Draft 5 of CWE encompasses more than 600 nodes with specific details and examples of weaknesses for many of the entries. Figure 2 shows the transition from PLOVER to CWE drafts 1-5 and the content structure changes that occurred during the revisions. While the initial transition from PLOVER to CWE took six months, each subsequent updated draft has occurred on a bimonthly basis.
 Figure 2: From PLOVER to CWE, Drafts 1-5
In addition to the sources supplying specific knowledge from tools or analysts, we are also leveraging the work, ideas, and contributions of researchers at Carnegie Mellon’s CERT/CC, IBM, KDM Analytics, Kestrel Technology, MIT’s Lincoln Labs, North Carolina State University, Oracle, the OWASP, Security Institute, Unisys, the WASC, Whitehat Security, and any other interested parties that wish to contribute.

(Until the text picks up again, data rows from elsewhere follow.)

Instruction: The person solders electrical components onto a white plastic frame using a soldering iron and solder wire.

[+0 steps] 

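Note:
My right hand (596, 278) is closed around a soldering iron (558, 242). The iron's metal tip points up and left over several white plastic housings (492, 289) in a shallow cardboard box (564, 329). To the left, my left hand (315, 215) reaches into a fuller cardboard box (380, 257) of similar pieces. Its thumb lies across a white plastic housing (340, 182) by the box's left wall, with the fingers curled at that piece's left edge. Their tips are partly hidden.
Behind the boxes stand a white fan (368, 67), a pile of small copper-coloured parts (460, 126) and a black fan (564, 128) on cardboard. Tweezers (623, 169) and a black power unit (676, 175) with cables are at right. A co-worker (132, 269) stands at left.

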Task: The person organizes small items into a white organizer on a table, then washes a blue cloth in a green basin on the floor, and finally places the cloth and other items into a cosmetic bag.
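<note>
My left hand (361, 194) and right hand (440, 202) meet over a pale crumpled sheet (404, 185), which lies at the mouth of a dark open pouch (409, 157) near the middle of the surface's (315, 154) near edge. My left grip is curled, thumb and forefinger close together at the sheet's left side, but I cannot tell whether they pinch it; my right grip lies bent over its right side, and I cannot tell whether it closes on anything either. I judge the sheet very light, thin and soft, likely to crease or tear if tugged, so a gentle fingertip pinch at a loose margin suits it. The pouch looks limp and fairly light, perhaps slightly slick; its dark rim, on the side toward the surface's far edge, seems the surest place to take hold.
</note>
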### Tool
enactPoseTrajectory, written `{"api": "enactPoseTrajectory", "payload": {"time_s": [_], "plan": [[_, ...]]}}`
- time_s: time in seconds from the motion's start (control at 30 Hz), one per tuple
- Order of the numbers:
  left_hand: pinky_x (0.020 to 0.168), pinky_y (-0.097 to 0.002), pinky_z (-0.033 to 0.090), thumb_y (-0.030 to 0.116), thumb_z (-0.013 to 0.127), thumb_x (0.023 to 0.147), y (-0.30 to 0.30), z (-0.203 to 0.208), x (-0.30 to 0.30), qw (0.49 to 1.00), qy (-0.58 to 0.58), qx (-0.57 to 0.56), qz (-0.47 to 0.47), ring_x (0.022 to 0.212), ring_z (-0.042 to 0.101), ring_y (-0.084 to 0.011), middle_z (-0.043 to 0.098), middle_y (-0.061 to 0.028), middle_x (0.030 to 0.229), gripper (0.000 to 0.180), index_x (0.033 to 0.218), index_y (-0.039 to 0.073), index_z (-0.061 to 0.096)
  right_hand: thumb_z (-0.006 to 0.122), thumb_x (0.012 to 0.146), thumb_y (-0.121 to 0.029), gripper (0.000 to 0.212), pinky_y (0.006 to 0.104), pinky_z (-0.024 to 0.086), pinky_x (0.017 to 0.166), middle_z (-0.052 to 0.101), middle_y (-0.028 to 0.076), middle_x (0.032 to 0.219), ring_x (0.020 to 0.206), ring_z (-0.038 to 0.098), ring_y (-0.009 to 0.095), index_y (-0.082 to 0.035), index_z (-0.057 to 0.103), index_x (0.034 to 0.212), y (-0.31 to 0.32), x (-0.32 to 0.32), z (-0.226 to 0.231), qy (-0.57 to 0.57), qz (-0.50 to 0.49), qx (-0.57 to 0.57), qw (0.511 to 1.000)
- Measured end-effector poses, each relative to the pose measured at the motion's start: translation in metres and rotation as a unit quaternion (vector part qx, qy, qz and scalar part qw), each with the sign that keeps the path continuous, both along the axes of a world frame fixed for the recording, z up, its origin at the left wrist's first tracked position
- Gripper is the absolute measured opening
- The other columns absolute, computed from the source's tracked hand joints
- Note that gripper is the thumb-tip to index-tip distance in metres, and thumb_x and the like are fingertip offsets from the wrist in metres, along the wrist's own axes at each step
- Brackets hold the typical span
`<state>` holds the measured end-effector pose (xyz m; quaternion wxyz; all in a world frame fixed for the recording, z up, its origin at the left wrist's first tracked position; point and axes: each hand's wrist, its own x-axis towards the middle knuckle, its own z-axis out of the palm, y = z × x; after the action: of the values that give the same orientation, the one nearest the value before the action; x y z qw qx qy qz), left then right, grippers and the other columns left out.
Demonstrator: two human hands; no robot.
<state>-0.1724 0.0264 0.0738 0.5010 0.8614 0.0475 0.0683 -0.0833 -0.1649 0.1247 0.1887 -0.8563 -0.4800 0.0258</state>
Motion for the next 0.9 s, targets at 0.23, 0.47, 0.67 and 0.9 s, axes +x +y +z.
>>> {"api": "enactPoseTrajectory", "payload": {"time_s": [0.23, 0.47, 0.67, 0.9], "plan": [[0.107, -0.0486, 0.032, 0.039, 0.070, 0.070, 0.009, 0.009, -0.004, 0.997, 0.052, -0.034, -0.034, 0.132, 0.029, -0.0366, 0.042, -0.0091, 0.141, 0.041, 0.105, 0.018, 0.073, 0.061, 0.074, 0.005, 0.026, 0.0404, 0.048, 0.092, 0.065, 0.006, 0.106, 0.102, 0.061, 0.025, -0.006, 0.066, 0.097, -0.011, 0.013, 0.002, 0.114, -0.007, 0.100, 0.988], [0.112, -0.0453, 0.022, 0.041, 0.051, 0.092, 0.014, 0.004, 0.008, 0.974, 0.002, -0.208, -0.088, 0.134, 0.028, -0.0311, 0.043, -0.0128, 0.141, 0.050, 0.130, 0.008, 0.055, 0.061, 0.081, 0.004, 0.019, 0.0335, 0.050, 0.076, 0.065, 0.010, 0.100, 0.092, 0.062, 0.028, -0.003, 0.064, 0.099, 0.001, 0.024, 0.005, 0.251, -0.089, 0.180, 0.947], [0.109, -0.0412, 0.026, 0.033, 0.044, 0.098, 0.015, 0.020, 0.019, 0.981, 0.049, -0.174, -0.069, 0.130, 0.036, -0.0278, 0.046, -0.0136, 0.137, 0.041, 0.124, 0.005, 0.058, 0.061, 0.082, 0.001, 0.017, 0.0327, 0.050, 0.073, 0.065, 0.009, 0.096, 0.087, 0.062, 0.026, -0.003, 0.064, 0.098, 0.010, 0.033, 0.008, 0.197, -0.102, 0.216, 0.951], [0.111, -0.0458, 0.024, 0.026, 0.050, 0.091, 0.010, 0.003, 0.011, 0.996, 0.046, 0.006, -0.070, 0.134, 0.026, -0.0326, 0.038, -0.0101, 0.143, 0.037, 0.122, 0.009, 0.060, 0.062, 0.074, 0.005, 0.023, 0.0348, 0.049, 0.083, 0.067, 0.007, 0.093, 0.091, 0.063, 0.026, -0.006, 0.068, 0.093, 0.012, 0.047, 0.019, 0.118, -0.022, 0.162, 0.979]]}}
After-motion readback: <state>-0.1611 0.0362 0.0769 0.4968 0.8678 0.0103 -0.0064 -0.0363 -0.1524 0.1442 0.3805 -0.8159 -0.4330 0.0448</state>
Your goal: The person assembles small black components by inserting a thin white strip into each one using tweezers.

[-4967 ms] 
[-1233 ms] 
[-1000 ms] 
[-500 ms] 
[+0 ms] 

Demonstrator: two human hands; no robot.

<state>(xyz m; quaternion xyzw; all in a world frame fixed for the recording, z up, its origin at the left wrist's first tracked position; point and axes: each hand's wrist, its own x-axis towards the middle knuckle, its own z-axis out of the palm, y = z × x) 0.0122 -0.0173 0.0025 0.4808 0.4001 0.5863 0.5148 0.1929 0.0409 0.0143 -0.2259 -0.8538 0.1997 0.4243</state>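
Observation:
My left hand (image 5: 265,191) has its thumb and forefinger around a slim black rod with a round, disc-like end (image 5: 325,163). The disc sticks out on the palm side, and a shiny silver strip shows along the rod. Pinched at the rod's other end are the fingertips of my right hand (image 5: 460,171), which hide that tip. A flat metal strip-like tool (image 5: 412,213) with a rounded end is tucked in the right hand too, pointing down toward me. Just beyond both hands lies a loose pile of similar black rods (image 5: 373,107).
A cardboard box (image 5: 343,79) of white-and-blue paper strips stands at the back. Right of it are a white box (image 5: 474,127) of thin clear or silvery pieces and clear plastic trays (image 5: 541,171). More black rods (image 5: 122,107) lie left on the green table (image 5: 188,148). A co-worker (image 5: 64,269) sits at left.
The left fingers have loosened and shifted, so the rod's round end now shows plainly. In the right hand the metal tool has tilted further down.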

The merging and combining of the contributed materials is being incorporated into several of drafts of CWE (draft 6 in February, 2007 and draft 7 in May, 2007), which will be available for open community comments and refinement as CWE moves forward. A major part of the future work will be refining and defining the required attributes of CWE elements into a more formal schema defining the metadata structure necessary to support the various uses of CWE dictionary. Figure 3 shows a sample of the descriptive content of an entry from CWE draft 5. This example is for the Double Free weakness, CWE identification (ID) 415.
 Figure 3: Entry for CWE-ID 415, Double Free Weakness
(Click on image above to show full-size version in pop-up window.)
However, the CWE schema will also be driven by the need to align with and support the SAMATE and OMG SwA SIG efforts that are developing software metrics, software security tool metrics, the software security tool survey, the methodology for validating software security tool claims, and reference datasets for testing.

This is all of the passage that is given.